Could the lines from the top of the material to the line that contains "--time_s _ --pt" be retyped exactly, both included and pictures omitted?

§ **DATA BELOW**:
=-=-=-=-=

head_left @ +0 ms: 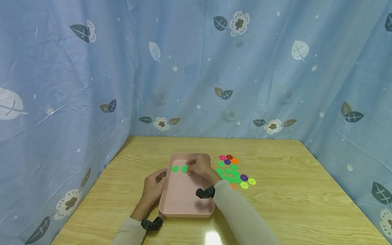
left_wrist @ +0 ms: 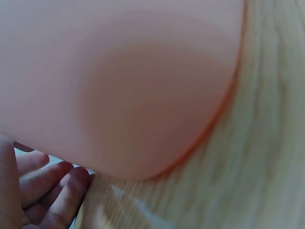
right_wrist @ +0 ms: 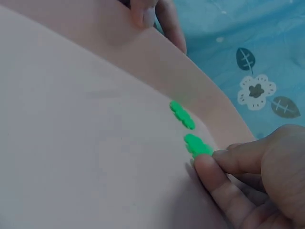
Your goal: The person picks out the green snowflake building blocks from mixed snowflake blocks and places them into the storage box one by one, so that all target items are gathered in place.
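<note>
A pink rectangular tray [head_left: 183, 200] lies on the table. My left hand [head_left: 155, 185] grips its left rim; in the right wrist view, the thumb [right_wrist: 144, 16] lies over the rim and a finger hangs outside. Inside the tray, near the far end, my right hand [head_left: 200, 167] pinches a green flower-shaped plastic disc [right_wrist: 196, 144] between thumb and index finger, low over the tray floor. Another green flower-shaped disc [head_left: 175, 168] lies just left of it. Fingers of my left hand [left_wrist: 47, 191] also show beside the tray wall in the left wrist view.
To the right of the tray, several loose discs lie on the wooden table [head_left: 291, 190]: mostly green discs [head_left: 228, 171], with purple [head_left: 244, 177], yellow [head_left: 252, 181], red, pink and orange ones. A blue patterned curtain [head_left: 196, 68] encloses the back and sides.
</note>
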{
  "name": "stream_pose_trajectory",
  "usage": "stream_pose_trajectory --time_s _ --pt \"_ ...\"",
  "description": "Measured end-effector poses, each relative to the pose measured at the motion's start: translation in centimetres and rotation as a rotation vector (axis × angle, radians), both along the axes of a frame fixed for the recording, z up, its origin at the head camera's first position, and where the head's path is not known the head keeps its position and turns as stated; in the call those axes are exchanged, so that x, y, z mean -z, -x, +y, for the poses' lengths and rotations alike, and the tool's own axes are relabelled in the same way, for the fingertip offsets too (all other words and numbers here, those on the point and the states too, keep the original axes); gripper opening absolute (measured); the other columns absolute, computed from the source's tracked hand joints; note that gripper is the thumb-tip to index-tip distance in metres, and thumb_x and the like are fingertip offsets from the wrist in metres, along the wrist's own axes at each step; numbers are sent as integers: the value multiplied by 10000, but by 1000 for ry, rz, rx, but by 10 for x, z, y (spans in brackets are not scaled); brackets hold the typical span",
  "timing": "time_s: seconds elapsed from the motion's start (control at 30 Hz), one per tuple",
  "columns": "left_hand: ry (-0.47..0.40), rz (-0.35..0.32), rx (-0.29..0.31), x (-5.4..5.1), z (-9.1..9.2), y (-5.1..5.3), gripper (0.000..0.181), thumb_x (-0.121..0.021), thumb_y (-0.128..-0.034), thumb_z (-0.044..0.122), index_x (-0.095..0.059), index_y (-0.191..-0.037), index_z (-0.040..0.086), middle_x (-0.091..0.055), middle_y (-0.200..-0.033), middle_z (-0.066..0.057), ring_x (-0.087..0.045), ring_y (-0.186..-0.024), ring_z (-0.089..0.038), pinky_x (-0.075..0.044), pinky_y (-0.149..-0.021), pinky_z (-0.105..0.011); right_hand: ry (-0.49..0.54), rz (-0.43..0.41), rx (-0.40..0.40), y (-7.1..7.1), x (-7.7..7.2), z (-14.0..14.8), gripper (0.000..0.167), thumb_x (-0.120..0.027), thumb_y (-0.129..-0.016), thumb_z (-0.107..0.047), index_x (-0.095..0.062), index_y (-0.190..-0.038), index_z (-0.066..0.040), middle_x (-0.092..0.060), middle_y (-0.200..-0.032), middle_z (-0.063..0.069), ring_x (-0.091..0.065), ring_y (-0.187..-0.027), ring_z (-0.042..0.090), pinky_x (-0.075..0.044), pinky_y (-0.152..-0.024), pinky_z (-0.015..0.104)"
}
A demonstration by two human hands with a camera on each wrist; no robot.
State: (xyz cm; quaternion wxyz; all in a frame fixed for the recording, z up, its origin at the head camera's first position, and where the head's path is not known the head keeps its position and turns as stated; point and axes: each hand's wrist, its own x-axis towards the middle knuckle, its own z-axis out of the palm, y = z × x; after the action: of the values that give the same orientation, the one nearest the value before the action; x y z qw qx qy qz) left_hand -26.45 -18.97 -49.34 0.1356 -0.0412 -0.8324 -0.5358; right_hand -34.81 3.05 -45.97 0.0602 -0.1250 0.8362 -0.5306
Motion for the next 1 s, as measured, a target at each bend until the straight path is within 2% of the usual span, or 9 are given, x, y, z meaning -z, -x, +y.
stream_pose_trajectory --time_s 0.13,0.27,0.47,0.6,0.77,1.0 --pt "12 -7 -14 -1 1 0 394 -564 -927 50 -666 -1306 16 -734 -1158 -172 -718 -1036 -322 -609 -804 -362 45 -25 7 1 4 -1 118 -752 -845 24 -769 -961 36 -735 -769 64 -740 -627 193 -612 -609 310" --pt "15 -7 -24 -1 1 1 393 -566 -923 55 -672 -1300 22 -736 -1159 -166 -716 -1046 -322 -606 -822 -383 121 -71 8 1 4 -1 152 -746 -844 50 -750 -993 74 -739 -809 100 -754 -667 233 -619 -625 331" --pt "12 -1 -26 0 1 0 391 -566 -920 52 -673 -1294 15 -736 -1156 -171 -720 -1037 -326 -609 -809 -376 167 -96 16 0 5 -2 195 -754 -840 46 -741 -1029 89 -750 -814 139 -760 -677 244 -620 -624 339" --pt "9 -6 -23 0 1 1 392 -562 -923 53 -670 -1298 12 -734 -1159 -174 -721 -1032 -328 -610 -800 -370 183 -107 -1 -1 5 -2 212 -739 -849 56 -724 -1055 108 -748 -818 159 -761 -693 257 -621 -630 341" --pt "18 -14 -30 0 2 2 396 -561 -926 59 -664 -1306 14 -732 -1167 -170 -716 -1047 -329 -606 -825 -385 157 -91 -14 -1 4 -2 210 -732 -859 45 -724 -1062 98 -751 -821 146 -764 -707 253 -612 -609 327" --pt "23 -18 -31 1 1 1 398 -569 -920 60 -668 -1303 21 -736 -1157 -161 -720 -1034 -319 -608 -816 -381 164 -123 -50 -2 1 -2 229 -692 -877 79 -702 -1103 110 -730 -877 180 -765 -756 282 -621 -670 335"
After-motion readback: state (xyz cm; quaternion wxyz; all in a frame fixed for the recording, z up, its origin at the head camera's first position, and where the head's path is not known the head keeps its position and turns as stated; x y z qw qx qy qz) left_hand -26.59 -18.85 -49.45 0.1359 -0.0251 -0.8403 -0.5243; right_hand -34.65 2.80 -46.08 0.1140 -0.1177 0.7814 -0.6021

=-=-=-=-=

§ **WRITTEN SOLUTION**:
head_left @ +0 ms: 
left_wrist @ +0 ms: 
right_wrist @ +0 ms: 
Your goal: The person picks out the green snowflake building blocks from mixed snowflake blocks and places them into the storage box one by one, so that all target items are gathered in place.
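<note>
A pink rectangular tray [head_left: 183, 200] lies on the table. My left hand [head_left: 155, 185] grips its left rim; in the right wrist view, the thumb [right_wrist: 144, 16] lies over the rim and a finger hangs outside. Inside the tray, near the far end, my right hand [head_left: 200, 167] pinches a green flower-shaped plastic disc [right_wrist: 196, 144] between thumb and index finger, low over the tray floor. Another green flower-shaped disc [head_left: 175, 168] lies just left of it. Fingers of my left hand [left_wrist: 47, 191] also show beside the tray wall in the left wrist view.
To the right of the tray, several loose discs lie on the wooden table [head_left: 291, 190]: mostly green discs [head_left: 228, 171], with purple [head_left: 244, 177], yellow [head_left: 252, 181], red, pink and orange ones. A blue patterned curtain [head_left: 196, 68] encloses the back and sides.
</note>
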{
  "name": "stream_pose_trajectory",
  "usage": "stream_pose_trajectory --time_s _ --pt \"_ ...\"",

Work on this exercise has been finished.